TASK INSTRUCTIONS: Copy out each line of the entries below in which the string "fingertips" appears.

AVAILABLE DATA:

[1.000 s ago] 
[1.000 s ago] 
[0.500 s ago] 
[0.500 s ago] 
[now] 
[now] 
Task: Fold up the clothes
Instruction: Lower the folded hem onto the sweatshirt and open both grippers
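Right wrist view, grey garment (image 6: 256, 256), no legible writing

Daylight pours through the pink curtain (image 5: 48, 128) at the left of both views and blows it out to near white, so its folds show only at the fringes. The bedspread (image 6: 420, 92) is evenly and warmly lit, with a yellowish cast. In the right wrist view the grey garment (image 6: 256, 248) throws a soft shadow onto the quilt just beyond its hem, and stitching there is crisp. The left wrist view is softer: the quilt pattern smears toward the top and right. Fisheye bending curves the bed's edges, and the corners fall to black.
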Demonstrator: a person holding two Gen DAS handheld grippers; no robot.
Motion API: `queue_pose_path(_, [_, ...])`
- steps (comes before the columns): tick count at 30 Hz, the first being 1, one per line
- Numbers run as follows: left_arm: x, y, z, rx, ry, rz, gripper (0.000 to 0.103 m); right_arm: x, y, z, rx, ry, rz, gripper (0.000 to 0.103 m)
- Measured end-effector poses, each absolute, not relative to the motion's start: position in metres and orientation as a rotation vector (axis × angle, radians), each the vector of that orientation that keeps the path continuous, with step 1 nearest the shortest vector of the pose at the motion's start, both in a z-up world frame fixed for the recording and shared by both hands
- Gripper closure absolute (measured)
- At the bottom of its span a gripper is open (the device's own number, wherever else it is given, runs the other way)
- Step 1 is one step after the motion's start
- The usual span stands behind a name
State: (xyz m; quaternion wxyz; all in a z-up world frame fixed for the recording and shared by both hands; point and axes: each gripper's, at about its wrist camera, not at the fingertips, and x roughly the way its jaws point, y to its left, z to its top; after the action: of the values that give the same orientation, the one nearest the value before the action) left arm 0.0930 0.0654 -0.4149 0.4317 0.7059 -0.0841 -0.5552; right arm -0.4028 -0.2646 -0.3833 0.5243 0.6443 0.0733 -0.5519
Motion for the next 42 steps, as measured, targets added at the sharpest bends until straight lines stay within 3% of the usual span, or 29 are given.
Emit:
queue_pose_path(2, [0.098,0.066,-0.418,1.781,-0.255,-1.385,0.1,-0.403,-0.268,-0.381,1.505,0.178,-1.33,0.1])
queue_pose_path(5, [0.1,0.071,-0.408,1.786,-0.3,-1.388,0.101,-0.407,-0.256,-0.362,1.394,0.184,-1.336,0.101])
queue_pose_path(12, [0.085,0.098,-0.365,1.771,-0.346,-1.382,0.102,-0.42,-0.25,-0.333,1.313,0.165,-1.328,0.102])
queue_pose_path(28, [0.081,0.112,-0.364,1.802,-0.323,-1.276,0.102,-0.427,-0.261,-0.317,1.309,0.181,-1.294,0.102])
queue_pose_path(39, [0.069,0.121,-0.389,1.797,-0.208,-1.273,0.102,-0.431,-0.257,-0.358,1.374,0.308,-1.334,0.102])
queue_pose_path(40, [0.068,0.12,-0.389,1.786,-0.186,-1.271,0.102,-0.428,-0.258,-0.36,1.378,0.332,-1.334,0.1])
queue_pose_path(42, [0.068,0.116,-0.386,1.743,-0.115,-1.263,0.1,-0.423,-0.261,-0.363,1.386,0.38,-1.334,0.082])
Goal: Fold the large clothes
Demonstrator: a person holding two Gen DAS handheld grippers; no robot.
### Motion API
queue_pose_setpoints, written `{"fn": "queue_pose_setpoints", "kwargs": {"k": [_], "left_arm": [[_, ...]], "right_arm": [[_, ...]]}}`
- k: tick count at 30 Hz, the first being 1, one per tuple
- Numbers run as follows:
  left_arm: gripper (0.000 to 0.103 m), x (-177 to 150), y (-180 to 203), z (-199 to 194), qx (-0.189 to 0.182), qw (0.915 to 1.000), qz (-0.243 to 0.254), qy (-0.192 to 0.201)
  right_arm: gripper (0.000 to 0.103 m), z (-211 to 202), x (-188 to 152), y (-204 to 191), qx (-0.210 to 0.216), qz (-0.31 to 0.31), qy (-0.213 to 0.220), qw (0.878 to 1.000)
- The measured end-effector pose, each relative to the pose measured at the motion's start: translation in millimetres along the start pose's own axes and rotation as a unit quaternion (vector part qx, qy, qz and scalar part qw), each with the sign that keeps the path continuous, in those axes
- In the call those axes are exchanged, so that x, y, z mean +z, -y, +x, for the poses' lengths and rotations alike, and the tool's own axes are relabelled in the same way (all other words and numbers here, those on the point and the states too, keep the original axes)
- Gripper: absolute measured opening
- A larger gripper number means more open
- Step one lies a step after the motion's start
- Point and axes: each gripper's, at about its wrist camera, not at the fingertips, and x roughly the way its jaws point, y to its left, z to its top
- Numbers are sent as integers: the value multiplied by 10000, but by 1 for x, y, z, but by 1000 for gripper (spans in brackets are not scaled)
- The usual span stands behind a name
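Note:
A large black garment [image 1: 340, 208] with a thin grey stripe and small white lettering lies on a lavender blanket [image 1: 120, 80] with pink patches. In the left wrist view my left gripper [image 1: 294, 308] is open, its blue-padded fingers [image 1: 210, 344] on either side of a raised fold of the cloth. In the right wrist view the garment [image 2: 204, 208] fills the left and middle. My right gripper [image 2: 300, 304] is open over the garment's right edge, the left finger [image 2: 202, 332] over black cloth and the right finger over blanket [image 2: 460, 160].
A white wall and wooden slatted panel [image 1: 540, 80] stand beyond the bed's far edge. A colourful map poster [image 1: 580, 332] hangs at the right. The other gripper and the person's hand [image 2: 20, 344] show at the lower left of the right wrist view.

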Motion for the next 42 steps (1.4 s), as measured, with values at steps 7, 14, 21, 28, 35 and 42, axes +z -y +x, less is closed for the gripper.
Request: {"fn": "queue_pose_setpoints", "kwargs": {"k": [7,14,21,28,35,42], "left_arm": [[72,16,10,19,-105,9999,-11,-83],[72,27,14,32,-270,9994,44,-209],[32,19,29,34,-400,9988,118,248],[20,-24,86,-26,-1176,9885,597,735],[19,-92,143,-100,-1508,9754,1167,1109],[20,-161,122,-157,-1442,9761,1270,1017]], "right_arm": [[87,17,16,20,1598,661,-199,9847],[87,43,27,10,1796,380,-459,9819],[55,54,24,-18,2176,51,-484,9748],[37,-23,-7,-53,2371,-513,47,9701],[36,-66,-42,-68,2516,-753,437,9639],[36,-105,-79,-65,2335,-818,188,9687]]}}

COMPLETED TASK:
State: (xyz m; quaternion wxyz; all in a z-up world frame fixed for the recording and shared by both hands; point and axes: each gripper's, at about its wrist camera, not at the fingertips, and x roughly the way its jaws point, y to its left, z to its top; after the action: of the values that give the same orientation, the one nearest the value before the action) left arm 0.0930 0.0654 -0.4149 0.4317 0.7059 -0.0841 -0.5552; right arm -0.4028 -0.2646 -0.3833 0.5243 0.6443 0.0733 -0.5519
- Point and axes: each gripper's, at about its wrist camera, not at the fingertips, and x roughly the way its jaws point, y to its left, z to its top

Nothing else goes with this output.